A Copa do Mundo de Futebol Feminino 2019, disputada na França, foi um sucesso. Pela primeira vez, viu-se no Brasil, um grande movimento de pessoas parando para assistir as partidas da seleção brasileira. Contudo, muito antes desse contexto recente de maior apelo, lá no início dos anos 90, com 61 anos de atraso se comparado ao futebol masculino, a FIFA, enfim, organizava a primeira Copa do Mundo de Futebol Feminino no continente asiático.

Realizada em 1991, a primeira edição da Copa do Mundo de Futebol Feminino da história aconteceu na China e contou com a participação de 12 países, num total de 26 duelos. As partidas foram jogadas entre os dias 16 e 30 de novembro daquele ano.

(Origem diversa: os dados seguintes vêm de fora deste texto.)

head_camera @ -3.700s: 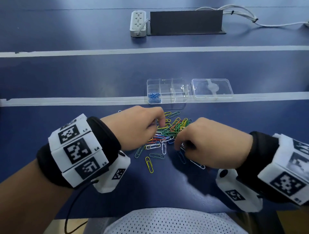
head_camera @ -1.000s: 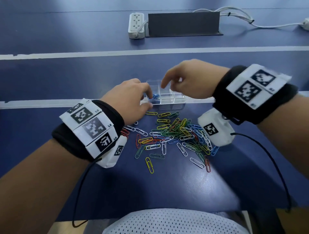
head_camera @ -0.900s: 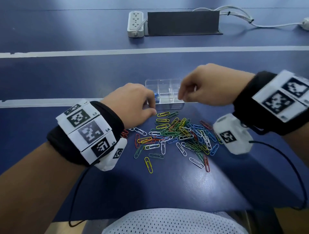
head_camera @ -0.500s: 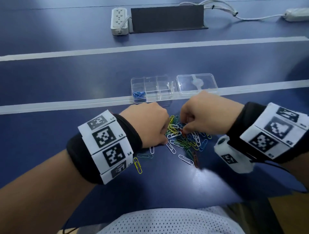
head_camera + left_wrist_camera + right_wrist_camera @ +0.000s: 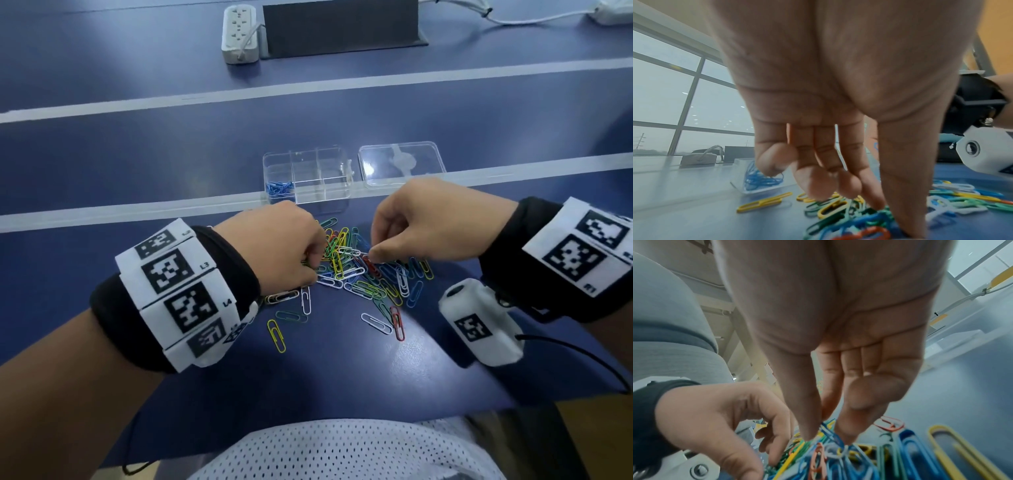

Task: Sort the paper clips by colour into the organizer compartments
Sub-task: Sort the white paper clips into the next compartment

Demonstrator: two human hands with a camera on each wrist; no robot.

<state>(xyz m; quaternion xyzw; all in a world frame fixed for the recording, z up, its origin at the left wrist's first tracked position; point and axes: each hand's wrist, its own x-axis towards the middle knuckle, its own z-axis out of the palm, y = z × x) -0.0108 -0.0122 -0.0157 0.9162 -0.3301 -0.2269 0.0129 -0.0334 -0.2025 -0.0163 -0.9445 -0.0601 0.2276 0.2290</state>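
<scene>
A heap of paper clips (image 5: 363, 274) in several colours lies on the blue table, just in front of the clear organizer (image 5: 329, 168). The organizer's front-left compartment holds blue clips (image 5: 279, 187); the other compartments look bare. My left hand (image 5: 313, 265) is down on the heap's left side. In the left wrist view its thumb and forefinger (image 5: 877, 204) touch the clips with a gap between them, holding nothing. My right hand (image 5: 373, 255) is over the heap's middle. In the right wrist view the right hand (image 5: 827, 436) pinches a blue clip (image 5: 830, 432) between thumb and finger.
The organizer's clear lid (image 5: 400, 164) lies to its right. Stray clips lie nearer me, a yellow one (image 5: 275, 335) and a red one (image 5: 397, 322) among them. A power strip (image 5: 239, 32), a black panel (image 5: 342, 27) and a white cable (image 5: 513, 17) sit far back.
About a second ago both hands were up at the organizer. They have come back down to the heap, and the right thumb and finger have closed on a blue clip.
</scene>
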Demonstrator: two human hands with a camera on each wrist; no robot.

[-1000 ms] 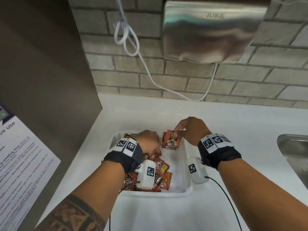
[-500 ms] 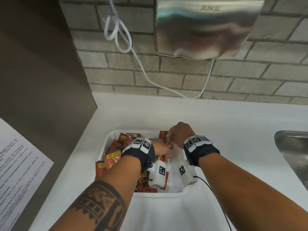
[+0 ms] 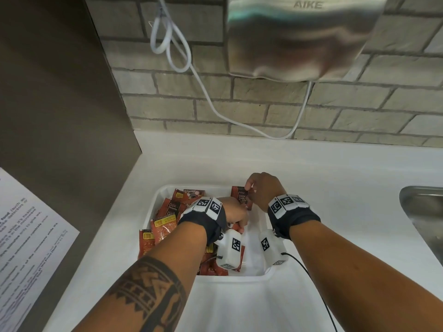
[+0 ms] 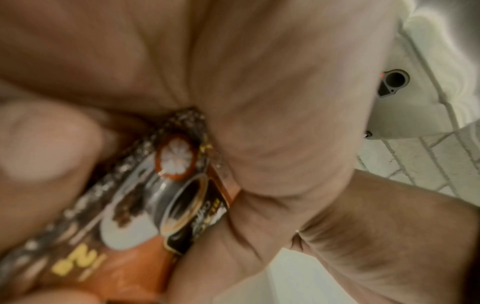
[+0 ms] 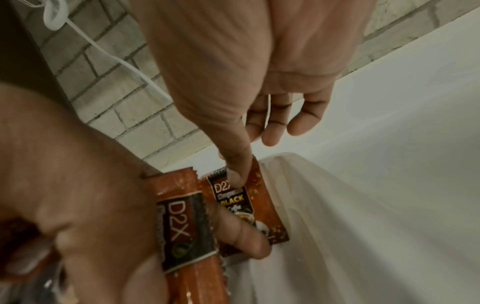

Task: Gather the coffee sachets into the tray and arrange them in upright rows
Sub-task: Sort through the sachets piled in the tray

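Sachet: red-brown foil D2X coffee sachet (image 3: 242, 197) upright at white plastic tray's (image 3: 153, 200) far wall — long axis vertical.
Right hand (image 3: 262, 188): thumb and finger pinch its top edge.
Left hand (image 3: 233, 212): fingers curled round another sachet (image 5: 182, 224).
Surface: white counter (image 3: 311, 168) — brick wall behind.

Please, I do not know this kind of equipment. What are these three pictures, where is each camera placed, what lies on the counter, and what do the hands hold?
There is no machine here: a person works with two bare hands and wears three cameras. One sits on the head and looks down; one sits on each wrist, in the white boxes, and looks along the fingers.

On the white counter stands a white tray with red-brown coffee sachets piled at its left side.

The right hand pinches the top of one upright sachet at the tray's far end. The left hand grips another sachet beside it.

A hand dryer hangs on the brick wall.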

A seleção dos Estados Unidos levou a melhor sagrando-se campeã do Torneio Mundial.

Sem dúvidas, a seleção norte-americana é a maior potência da história da modalidade. Além do país contar com o maior número de praticantes de futebol feminino no mundo e uma liga de altíssimo nível, já são 4 títulos Mundiais na galeria. Alemanha com 2 conquistas, Noruega e Japão, com um título cada, são as demais campeãs. O Brasil, jamais alcançou este feito e ainda persegue a tão sonhada taça.

Em nosso breve levantamento histórico, traremos um resumo de toda a trajetória da equipe estadunidense que culiminou no título da 1ª Copa do Mundo da FIFA de Futebol Feminino. Confira!

A Campanha

No Grupo B da competição, junto com as americanas, tinham: Brasil, Suécia e Japão. Com uma campanha impecável, os EUA encerraram a fase de grupos com 6 pontos e 3 vitórias em 3 jogos. Sem tomar conhecimento das rivais, mesmo fazendo parte do considerado grupo da morte, foram 11 gols feitos e apenas 2 sofridos:

Grupo B – 1ª fase

Suécia 2×3 Estados Unidos
Brasil 0x5 Estados Unidos

Japão 0x3 Estados Unidos

Quartas de final

Estados Unidos 7×0 Taipé Chinês

Classificadas em 1º no Grupo B, pelas quartas de final, as ianques encararam a seleção do Taipé Chinês (Taiwan). O time asiático, 2º melhor 3º colocado, havia se classificado pelo Grupo C. Avassaladoras, as americanas golearam as adversárias por 7×0 chegando às semifinais.

Foto Tommy Cheng | Getty Images

Semifinal

Estados Unidos 5×2 Alemanha

Valendo vaga na grande decisão, o desafio era contra a forte seleção da Alemanha. Apesar do adversário complicado e reconhecidamente tradicional, mais uma vez, os Estados Unidos passaram por cima, vencendo com autoridade e chegando à finalíssima.

Final

Estados Unidos 2×1 Noruega

Na grande final, as norte-americanas tiveram que encarar a fortíssima seleção da Noruega para levantar a taça. Em jogo extremamente disputado, pela segunda vez na Copa, os Estados Unidos se deparavam com um adversário indigesto.

Dessa vez, nada de goelada: vencendo as norueguesas pelo placar de 2×1, a seleção dos Estados Unidos da América, sagrava-se a primeiríssima campeã Mundial de futebol feminino.

Além do título incontestável conquistado pelo grupo, a ex-atacante Carin Jennings-Gabarra foi considerada a melhor jogadora da competição e ganhou a bola de ouro. Michelle Akers, antiga meio-campista americana, foi a artilheira da competição com 10 gols e ficou com a bola de prata.

Pós-copa

Após a 1ª conquista norte-americana, o país que já investia no esporte prosseguiu no mesmo ritmo, o que tornou a seleção tetracampeã do mundo. O 4º título veio justamente na última Copa do Mundo em 2019. O futebol feminino é uma realidade por lá.